▶ **REQUIREMENT**
State the number of lines in these records that include the string "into", and say nothing more.

Records from a collection

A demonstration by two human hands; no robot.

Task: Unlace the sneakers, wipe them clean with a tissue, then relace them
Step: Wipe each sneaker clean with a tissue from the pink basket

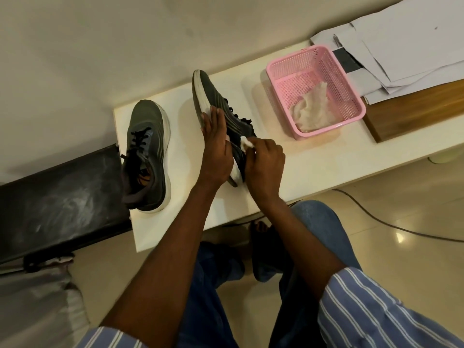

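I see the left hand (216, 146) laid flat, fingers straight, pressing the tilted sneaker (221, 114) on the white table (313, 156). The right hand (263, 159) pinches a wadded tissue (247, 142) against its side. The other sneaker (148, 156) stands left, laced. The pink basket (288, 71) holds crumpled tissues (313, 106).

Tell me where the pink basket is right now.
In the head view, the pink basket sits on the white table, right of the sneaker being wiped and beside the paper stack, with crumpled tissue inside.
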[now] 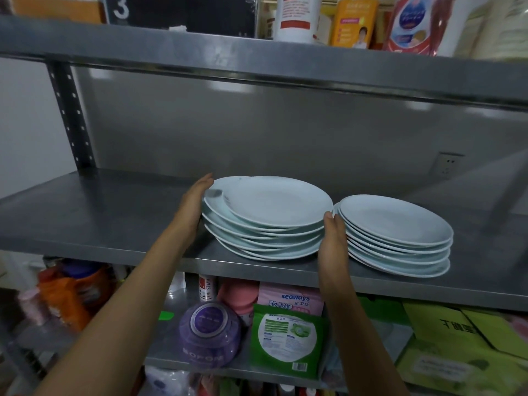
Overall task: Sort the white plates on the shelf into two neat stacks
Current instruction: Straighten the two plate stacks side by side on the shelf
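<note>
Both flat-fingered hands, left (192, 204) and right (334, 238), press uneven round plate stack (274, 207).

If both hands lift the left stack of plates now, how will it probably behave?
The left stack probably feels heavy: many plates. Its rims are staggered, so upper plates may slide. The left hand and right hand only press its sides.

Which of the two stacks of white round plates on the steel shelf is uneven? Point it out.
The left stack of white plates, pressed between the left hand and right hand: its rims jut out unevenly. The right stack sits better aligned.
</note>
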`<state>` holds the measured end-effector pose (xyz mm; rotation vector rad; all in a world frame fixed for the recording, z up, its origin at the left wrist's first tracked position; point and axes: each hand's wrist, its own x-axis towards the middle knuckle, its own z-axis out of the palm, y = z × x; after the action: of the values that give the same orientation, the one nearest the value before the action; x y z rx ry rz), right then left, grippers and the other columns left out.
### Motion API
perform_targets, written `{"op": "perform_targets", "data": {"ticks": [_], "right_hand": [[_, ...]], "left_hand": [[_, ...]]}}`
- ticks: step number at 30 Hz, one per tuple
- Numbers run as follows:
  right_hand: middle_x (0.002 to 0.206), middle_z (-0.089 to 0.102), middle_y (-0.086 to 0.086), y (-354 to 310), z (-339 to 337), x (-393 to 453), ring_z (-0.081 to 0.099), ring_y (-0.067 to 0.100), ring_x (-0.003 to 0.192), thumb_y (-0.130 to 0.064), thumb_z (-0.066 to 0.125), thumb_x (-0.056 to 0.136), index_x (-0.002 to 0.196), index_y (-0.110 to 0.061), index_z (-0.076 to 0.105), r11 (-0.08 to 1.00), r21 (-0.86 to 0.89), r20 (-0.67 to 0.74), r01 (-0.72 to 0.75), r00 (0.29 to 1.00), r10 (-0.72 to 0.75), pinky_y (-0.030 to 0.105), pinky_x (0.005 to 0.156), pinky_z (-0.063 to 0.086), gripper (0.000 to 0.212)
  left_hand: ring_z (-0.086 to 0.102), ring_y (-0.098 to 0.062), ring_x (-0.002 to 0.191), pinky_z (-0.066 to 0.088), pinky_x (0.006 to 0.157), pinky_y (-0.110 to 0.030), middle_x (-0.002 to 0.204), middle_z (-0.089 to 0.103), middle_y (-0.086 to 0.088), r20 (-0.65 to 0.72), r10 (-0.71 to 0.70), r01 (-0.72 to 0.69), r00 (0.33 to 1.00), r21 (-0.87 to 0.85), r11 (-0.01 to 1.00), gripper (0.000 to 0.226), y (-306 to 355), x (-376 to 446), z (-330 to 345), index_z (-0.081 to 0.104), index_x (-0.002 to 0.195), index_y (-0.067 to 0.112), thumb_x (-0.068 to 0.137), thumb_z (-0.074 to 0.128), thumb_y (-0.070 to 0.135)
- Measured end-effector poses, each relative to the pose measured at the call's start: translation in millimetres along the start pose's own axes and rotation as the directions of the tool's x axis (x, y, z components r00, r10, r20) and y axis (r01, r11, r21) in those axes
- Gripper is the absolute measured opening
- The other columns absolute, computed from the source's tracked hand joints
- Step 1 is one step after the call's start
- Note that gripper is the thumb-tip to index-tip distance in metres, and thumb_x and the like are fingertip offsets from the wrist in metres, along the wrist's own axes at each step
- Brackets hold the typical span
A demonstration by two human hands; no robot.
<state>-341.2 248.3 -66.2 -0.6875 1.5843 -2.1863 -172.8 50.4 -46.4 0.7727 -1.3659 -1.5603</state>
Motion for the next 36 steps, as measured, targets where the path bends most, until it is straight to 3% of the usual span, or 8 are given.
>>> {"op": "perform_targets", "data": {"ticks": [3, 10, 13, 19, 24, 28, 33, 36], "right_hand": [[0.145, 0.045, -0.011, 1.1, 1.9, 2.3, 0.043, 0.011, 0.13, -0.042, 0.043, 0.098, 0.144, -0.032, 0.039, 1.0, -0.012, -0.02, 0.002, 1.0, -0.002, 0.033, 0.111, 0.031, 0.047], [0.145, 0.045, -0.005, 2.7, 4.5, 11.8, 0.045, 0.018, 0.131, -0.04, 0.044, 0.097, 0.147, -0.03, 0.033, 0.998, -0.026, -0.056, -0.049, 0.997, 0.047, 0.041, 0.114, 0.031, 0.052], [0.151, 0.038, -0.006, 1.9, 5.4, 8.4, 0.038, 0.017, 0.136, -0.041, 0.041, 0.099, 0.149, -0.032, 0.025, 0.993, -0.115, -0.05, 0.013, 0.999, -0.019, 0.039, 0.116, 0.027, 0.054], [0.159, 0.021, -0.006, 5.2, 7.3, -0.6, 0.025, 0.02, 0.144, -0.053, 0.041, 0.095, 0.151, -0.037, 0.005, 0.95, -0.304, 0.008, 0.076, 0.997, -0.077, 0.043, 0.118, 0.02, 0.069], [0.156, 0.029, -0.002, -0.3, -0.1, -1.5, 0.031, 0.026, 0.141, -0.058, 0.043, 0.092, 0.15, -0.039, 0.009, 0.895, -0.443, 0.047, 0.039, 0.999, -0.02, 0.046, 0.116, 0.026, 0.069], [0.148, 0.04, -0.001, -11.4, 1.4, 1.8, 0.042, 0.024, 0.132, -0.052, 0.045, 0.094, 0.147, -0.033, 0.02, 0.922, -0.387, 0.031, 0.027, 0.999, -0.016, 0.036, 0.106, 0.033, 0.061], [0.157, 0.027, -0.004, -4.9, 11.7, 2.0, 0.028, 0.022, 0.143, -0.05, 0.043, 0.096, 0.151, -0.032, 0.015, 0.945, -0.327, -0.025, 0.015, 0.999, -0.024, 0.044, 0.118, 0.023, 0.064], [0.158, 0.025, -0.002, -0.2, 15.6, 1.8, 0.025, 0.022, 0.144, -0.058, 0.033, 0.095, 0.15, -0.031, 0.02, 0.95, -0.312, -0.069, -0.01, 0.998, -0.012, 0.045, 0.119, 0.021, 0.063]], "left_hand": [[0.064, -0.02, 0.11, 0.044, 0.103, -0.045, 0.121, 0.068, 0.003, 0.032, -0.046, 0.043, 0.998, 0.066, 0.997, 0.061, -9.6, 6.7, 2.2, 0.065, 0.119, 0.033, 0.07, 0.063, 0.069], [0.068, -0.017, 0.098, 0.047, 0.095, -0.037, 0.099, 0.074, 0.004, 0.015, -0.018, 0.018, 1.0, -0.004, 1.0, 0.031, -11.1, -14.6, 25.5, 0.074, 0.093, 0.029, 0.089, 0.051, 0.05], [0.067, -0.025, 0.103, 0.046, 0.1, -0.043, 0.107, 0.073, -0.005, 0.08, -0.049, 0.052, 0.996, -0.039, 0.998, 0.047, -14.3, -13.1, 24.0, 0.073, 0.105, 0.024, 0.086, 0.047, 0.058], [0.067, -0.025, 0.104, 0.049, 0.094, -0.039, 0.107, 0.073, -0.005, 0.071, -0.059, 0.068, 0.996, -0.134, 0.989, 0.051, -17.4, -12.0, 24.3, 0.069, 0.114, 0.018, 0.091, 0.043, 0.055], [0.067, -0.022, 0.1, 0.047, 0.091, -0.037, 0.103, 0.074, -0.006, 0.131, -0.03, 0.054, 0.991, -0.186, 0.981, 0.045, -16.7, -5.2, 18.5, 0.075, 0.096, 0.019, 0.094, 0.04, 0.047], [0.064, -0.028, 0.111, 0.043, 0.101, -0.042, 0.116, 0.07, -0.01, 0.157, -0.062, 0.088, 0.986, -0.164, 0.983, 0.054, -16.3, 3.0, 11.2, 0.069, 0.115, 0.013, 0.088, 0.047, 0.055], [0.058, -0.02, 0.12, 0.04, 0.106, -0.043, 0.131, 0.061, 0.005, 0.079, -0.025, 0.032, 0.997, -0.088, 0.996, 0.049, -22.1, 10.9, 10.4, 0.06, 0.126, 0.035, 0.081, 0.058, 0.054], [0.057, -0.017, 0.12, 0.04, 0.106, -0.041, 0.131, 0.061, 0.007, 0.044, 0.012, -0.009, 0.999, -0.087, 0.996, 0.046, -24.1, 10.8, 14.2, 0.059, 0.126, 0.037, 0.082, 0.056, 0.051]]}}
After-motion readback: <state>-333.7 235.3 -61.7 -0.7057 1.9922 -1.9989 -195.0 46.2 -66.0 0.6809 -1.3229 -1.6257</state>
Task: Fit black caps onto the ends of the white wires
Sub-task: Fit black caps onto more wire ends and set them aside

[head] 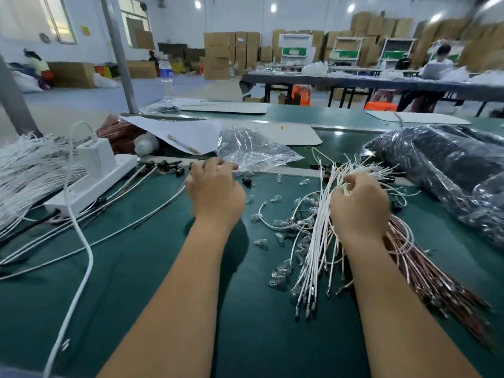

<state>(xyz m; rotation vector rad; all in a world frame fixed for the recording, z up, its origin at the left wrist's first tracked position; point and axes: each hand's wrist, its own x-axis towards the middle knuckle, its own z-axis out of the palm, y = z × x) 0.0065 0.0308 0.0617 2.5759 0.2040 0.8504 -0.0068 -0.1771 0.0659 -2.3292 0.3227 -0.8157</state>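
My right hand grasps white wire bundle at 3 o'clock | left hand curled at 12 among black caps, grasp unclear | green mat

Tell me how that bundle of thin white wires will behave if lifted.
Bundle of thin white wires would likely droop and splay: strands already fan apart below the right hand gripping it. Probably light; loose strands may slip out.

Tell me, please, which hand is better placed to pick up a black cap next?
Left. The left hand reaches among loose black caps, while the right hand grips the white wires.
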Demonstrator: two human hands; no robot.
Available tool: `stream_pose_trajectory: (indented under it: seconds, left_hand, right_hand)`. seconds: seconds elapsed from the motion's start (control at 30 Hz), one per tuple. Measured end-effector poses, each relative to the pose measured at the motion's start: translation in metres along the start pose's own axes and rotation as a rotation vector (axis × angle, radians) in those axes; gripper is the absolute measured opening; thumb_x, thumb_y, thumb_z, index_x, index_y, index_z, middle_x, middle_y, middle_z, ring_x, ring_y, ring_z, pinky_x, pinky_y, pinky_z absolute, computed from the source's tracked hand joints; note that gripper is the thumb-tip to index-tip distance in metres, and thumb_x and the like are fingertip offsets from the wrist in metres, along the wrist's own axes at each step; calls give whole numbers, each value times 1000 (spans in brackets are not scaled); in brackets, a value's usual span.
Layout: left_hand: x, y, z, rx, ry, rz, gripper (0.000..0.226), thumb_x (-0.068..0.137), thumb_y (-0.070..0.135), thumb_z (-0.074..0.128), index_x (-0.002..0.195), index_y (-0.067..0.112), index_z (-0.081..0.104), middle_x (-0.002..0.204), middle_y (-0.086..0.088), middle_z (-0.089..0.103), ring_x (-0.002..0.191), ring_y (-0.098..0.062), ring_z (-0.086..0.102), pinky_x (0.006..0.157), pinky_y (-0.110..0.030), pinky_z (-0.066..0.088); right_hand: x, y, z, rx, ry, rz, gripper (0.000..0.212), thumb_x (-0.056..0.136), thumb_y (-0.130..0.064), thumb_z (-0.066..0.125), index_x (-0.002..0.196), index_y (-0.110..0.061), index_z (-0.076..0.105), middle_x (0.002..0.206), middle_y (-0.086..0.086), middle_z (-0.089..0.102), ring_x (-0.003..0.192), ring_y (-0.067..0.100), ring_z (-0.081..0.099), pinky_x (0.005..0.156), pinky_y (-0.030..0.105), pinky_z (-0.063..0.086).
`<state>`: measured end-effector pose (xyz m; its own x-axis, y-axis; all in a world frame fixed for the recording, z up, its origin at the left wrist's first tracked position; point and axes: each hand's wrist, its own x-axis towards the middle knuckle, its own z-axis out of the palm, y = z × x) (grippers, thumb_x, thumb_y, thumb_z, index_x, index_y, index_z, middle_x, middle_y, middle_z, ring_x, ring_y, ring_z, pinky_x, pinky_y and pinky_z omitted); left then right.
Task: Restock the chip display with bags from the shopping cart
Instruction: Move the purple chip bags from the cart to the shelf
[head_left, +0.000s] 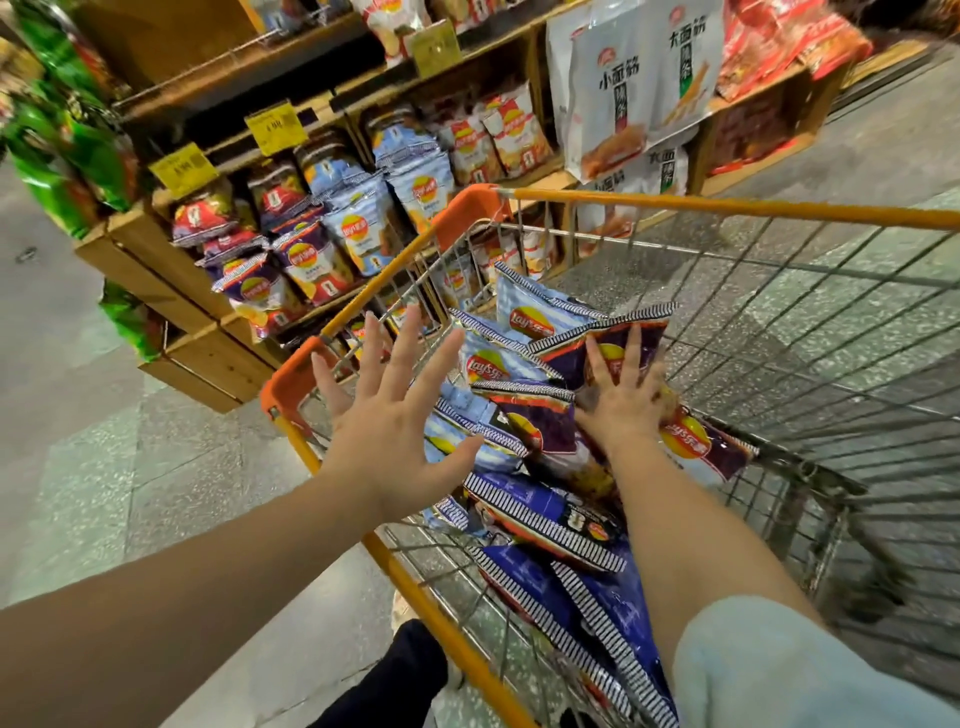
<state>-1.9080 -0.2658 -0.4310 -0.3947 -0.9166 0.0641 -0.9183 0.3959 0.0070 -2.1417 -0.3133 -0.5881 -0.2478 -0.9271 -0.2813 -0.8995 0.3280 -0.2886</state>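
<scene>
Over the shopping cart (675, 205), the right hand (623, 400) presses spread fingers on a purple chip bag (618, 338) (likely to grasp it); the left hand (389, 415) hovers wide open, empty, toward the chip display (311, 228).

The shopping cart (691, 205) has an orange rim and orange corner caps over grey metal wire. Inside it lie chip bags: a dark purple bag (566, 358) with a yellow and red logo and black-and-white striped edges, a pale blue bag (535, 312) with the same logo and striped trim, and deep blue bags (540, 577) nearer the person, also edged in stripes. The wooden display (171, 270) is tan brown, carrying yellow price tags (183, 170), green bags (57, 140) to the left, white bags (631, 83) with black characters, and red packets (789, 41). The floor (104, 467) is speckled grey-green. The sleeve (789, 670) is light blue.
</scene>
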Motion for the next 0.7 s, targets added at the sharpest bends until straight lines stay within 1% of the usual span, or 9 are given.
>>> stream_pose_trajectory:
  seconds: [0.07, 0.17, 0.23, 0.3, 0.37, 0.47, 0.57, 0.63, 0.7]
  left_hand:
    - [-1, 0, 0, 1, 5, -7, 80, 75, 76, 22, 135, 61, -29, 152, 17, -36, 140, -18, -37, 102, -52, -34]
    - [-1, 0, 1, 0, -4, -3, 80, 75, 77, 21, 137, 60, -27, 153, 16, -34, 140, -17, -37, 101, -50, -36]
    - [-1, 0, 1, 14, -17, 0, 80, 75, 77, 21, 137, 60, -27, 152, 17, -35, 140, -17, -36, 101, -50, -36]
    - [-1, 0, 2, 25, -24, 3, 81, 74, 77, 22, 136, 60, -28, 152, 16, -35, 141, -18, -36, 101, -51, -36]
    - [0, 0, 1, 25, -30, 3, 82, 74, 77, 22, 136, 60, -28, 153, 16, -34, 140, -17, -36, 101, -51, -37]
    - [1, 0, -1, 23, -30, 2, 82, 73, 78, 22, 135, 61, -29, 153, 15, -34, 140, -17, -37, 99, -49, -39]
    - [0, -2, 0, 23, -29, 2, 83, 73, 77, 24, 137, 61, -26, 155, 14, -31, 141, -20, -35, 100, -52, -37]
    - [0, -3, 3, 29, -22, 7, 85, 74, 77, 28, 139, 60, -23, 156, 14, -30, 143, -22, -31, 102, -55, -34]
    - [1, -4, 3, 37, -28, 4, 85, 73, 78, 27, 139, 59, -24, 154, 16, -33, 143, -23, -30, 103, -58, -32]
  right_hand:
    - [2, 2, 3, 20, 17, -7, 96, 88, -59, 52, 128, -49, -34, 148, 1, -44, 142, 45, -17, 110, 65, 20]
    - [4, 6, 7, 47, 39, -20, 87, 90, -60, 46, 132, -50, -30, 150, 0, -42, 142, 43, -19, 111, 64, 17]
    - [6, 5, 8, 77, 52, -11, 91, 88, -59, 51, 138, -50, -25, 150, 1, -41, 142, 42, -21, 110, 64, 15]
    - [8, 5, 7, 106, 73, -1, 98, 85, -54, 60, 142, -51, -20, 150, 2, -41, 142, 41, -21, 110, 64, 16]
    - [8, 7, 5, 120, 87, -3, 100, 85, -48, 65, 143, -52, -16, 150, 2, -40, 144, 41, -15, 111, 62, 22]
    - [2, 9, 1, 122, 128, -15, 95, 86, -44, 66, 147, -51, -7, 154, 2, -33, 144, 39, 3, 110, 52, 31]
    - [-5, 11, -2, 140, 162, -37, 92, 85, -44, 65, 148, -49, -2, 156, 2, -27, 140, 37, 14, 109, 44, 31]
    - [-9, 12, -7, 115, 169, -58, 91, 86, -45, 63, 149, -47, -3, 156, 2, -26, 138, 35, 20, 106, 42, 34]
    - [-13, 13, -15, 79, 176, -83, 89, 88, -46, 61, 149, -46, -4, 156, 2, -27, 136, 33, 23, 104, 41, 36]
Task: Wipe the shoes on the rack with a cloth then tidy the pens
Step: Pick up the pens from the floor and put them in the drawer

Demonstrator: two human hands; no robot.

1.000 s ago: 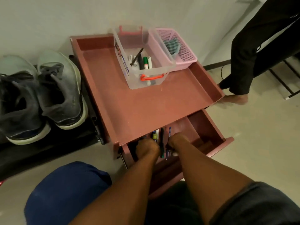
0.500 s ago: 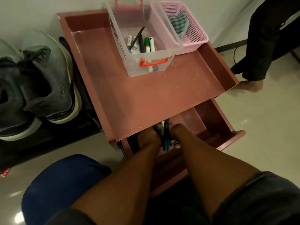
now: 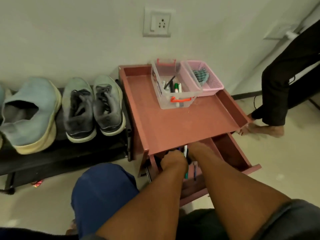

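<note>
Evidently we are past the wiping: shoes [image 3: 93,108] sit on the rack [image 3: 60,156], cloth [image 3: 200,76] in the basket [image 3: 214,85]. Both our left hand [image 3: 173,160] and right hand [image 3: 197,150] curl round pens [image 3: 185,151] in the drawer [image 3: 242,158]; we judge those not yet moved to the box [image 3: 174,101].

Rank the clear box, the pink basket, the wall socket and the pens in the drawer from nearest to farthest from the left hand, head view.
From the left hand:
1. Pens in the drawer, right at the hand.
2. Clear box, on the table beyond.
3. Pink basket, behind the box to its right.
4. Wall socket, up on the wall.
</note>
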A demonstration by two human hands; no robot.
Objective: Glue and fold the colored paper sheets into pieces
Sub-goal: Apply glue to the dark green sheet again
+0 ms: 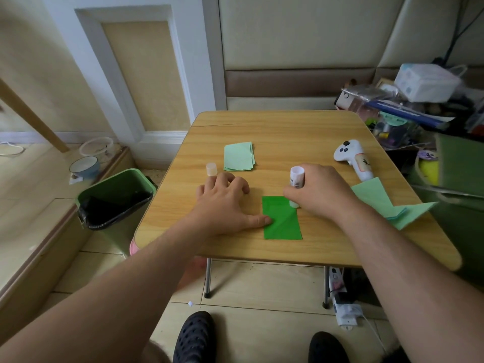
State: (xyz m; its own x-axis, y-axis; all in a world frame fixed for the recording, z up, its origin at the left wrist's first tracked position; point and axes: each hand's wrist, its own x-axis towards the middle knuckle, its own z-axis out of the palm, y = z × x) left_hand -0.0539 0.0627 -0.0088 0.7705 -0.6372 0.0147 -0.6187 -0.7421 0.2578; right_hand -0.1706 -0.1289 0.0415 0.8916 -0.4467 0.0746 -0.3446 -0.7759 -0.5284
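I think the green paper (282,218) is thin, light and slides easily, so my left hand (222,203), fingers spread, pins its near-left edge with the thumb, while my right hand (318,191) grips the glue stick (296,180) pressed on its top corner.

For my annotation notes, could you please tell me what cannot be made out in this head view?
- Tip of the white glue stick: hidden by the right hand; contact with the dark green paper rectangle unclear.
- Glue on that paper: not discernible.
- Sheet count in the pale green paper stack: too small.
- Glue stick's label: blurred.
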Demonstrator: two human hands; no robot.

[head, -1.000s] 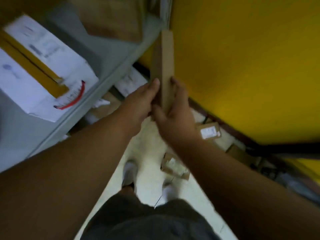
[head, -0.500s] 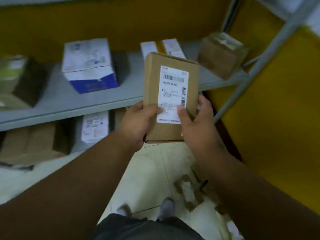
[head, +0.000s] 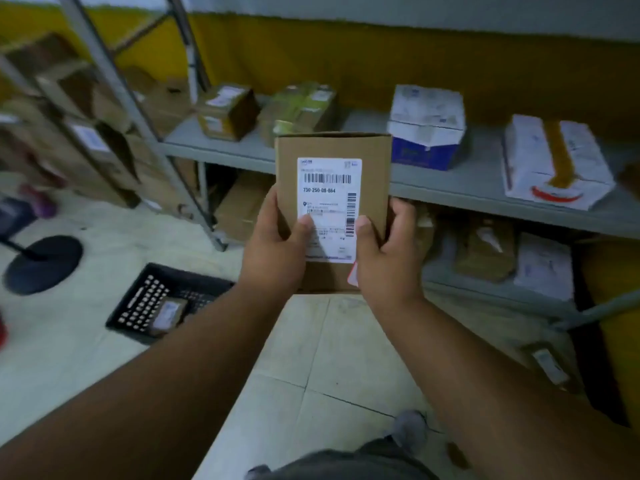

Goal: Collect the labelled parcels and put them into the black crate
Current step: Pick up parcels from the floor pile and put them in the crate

▶ **ANSWER SECTION**
3